Note that, in this case, the shaded area gives us the distance that the blue object has travelled between the start time and the end time shown on the graph. But we could also just as easily work out the distance the blue object travelled in any given time period by just looking at the area of the graph between the start and the end times that we’re interested in. So, for example, the distance that the blue object travels between this time and this time is given by this shaded area.

The other really important thing to remember here is that if this area is above the time axis like this area is, then it tells us that the object has moved some distance in the positive direction. However, if this area is below the time axis, then it tells us that the object has moved some distance in the negative direction. For example, the distance that the red object travels between this time and this time is given by this shaded area. However, because this area is below the time axis, we know that this represents a movement in the negative direction.

To answer this question and find out if the two objects are moved equal distances from their initial positions. We need to consider the total distance that each one of them is moved over the entire duration shown in the graph — in other words, between this time and this time. This blue-shaded area then represents the total distance that the blue object moves.

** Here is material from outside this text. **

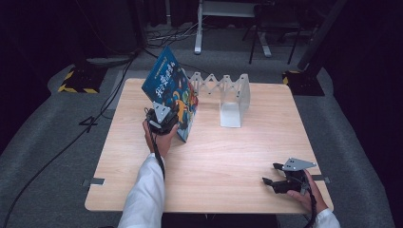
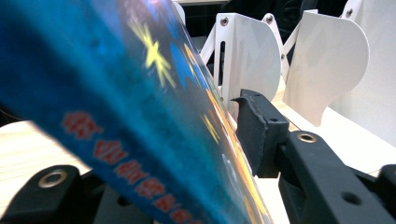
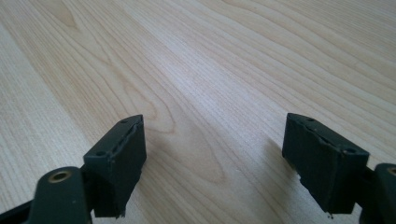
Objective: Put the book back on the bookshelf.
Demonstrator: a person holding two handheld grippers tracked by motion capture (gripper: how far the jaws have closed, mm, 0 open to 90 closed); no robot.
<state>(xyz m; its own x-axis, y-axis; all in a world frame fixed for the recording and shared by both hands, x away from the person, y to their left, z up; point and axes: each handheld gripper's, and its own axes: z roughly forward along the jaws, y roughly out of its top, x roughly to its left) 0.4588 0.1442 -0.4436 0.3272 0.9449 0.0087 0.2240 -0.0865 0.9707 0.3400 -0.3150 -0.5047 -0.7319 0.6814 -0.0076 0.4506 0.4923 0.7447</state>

We haven’t been given any measurements on our graph, so we can’t actually calculate how big this area is, which means we don’t actually know the true distance that the blue object has moved. However, for this question, we just need to be able to compare the distances moved by the two objects and decide whether or not they’re equal, which means we don’t actually need any numerical values.

These red-shaded areas represent the distance that the red object moves. However, because this area is below the time axis, that means that it represents movement in the negative direction. And because this area is above the time axis, it represents the distance moved in the positive direction. Because these two areas look like they’re approximately the same, that means that the red object must have moved some distance in the negative direction and then moved approximately the same distance in the positive direction. Which means that it must have ended up in approximately the same position as it started.

In contrast, this relatively large blue area lies entirely above the time axis, which tells us that the blue object moved a relatively large distance in the positive direction. So, we can see that the red object moved away from and then more or less back to its initial position. Whereas the blue object continued to move in the positive direction for the entire time, meaning that it ends up some distance in the positive direction away from its initial position. So, the answer to this part of the question is no. The two objects are not moved equal distances from their initial positions.